Dali para frente, ela passou a aparecer no escritório e a acompanhar o Sr. Brater enquanto ele trazia as histórias até minha mesa. E foi dali para frente, também, que eu comecei a bater ponto no horário estabelecido.
Lembro perfeitamente a primeira vez que ela veio até mim – pasta em mãos – e sentou numa cadeira ao lado da minha.
– Essas histórias são uma porcaria! – ela disse.

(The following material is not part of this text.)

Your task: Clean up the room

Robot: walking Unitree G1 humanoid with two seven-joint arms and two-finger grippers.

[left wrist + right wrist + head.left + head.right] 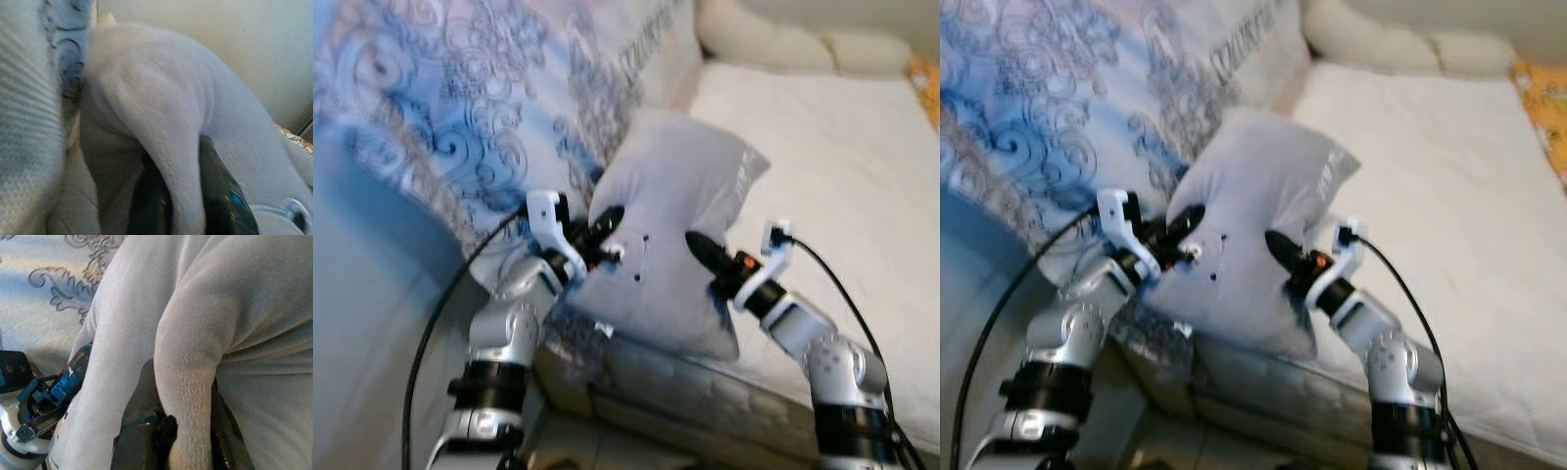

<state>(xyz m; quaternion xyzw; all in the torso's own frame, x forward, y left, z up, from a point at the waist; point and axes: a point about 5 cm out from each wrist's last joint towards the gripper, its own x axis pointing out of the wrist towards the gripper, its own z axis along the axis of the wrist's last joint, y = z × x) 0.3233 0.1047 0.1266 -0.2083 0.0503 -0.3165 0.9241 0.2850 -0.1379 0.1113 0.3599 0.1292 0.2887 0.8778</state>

– Algumas são publicáveis – respondi.
Ela me encarou por cima dos óculos.
– Aaah, que merda! Ele me faz ficar horas sentada na beira da cama escutando enquanto ele vai escrevendo e lendo essas porras. Sabe como é?
– Não.
– É assim: ele estaciona o carro em cima do jardim, nunca conseguiu dar a ré e colocar a porcaria na garagem. Ele deixa o carro no jardim e entra, mas entra com os sapatos sujos de lama e grama. É uma merda, porque sou eu que limpo a casa toda!
– Aterrorizante...
– Então ele me deixa esperando no quarto, janta, bebe o vinho, fuma o charutos... sabia que ele nunca me deu um charuto daquele?
– Crime, naturalmente.
– Não é?!
– Qual é a marca do charuto?
– Não sei, mas charutos são caros, não são?
– Bom, nem todos.
– Enfim, ele fuma os charutos e vem para o quarto com aquele cheiro de peido de cinzeiro.
– Se você não gosta do cheiro, porque se incomoda por ele nunca ter te oferecido um?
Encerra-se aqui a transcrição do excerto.